When Washington begins to sing, the musical language abruptly shifts, the future mayor expressing his thoughts in a straight-ahead, jazz-swing vernacular evoking the popular music of Washington’s youth. Though these passages contrast dramatically from the classically tinged arias that precede them, the switch from four-square rhythm to colloquial swing brilliantly underscores Washington’s identity as a man of the people. At the same time, however, the words he sings — penned by the composer’s sister, Elizabeth Wilkerson — attest to Washington’s verbal eloquence and virtuosity.

Two other scenes from “Harold in Chicago” emphasize the unmistakable promise of this work. In “Favor for a Neighbor,” which addresses Washington’s charismatic way of interacting with his constituents, Wilkerson unfurls inspired musical dialogues between vocalists and instrumentalists.

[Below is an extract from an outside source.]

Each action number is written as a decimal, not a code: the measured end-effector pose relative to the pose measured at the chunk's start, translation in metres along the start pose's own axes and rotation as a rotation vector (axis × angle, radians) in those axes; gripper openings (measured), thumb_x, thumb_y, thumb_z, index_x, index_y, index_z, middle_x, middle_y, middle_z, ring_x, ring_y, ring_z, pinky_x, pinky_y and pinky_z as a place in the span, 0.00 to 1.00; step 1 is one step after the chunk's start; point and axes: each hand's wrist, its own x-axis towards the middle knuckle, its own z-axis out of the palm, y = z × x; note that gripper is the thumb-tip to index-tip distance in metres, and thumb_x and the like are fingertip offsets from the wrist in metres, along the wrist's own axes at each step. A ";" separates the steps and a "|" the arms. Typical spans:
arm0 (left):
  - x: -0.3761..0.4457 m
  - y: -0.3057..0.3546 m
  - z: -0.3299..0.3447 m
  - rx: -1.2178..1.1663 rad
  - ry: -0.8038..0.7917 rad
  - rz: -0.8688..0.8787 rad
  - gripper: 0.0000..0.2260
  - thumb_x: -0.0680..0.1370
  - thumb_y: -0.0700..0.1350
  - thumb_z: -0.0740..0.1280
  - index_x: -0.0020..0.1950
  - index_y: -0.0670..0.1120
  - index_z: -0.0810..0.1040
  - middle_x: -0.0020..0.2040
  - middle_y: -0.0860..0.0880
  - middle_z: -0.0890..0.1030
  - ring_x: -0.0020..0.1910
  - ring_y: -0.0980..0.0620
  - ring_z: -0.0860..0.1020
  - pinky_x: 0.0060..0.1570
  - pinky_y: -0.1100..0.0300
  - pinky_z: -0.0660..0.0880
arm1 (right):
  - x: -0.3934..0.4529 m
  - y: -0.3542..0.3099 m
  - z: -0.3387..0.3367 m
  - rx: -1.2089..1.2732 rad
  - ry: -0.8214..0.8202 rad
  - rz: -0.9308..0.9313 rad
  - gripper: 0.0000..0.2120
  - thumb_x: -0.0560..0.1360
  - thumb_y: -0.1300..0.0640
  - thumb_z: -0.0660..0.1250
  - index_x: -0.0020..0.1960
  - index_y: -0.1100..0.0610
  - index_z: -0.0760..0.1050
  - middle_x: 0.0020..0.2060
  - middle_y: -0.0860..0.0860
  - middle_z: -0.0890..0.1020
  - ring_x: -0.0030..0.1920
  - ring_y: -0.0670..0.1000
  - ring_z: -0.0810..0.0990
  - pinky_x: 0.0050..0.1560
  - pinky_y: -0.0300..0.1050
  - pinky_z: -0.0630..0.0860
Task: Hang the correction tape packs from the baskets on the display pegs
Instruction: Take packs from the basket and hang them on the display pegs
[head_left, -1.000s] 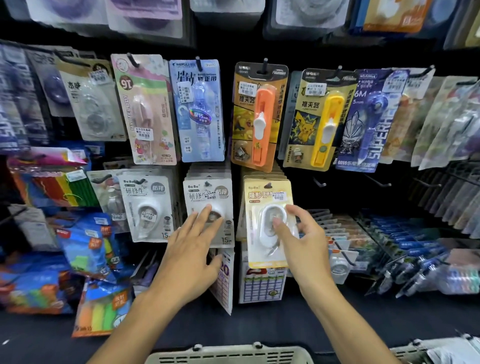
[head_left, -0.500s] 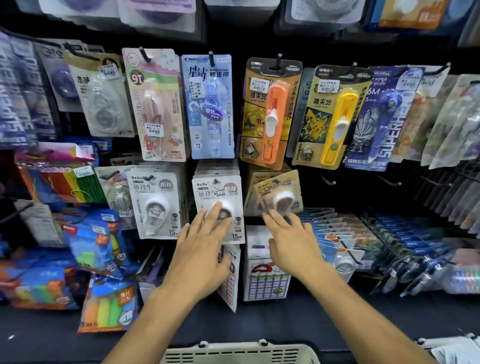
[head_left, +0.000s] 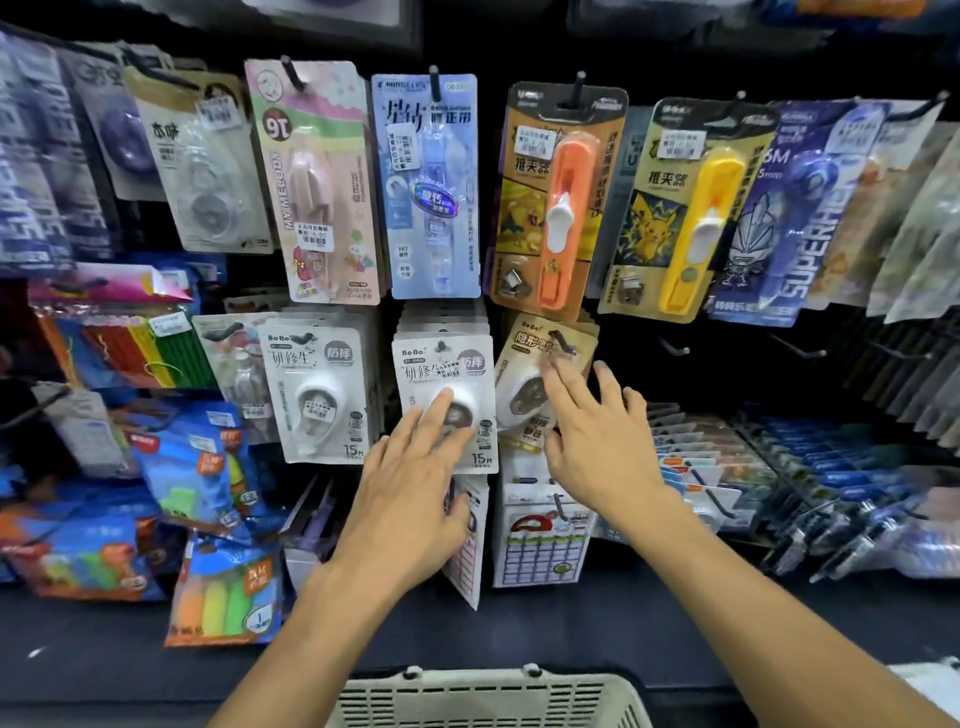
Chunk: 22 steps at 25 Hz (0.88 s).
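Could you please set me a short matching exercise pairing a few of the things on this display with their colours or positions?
Things:
1. clip pusher pack
2. left hand
3. basket
4. right hand

Descriptions:
A. at the bottom edge of the view
B. holds an orange tool
C. fingers on the tan correction tape pack
D. fingers on the white correction tape pack

Pairs: 1-B, 2-D, 3-A, 4-C

Both my arms reach forward and up, bare to the forearm. My left hand lies flat, its fingers straight and spread, thumb tucked low. My right hand is also flat, fingers extended upward and slightly apart.
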 end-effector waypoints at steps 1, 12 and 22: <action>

And “Conditions,” which dramatizes the earliest days of Washington’s political career, reaffirms the nearly seamless merger of Elizabeth Wilkerson’s text with Edward Wilkerson’s jazz-based vocal writing.

Judging by these excerpts alone, “Harold in Chicago” deserves every penny of funding its supporters can raise.

On Saturday evening, the versatile Chicago percussionist Michael Zerang gave the world premiere of a project that’s significantly closer to completion. Despite its somewhat cryptic title, “Ecstatic Dissent,” this suite of nine instrumental pieces addresses — and transforms — the chant-like Aramaic religious music that Zerang first heard as a child.

The melodies, Zerang told the audience, have held his attention ever since, their exotic scales indeed proving utterly beguiling when performed by the sextet Zerang convened for the occasion. Considering the work’s mixture of sacred and secular impulses, Zerang hardly could have scored the piece more effectively, the tintinnabulation of Alan Kushan’s santur (a kind of hammered dulcimer or cimbalom) supported by Zerang’s hand-held percussion, two woodwinds, cello and bass. Each of Zerang’s players — including flutist Nicole Mitchell, cellist Fred-Lonberg Holm, bassist Kent Kessler and clarinetist Guillermo Gregorio — enhanced an already shimmering score with intricate, jazz-driven improvisations.

The sooner this piece is recorded, the better.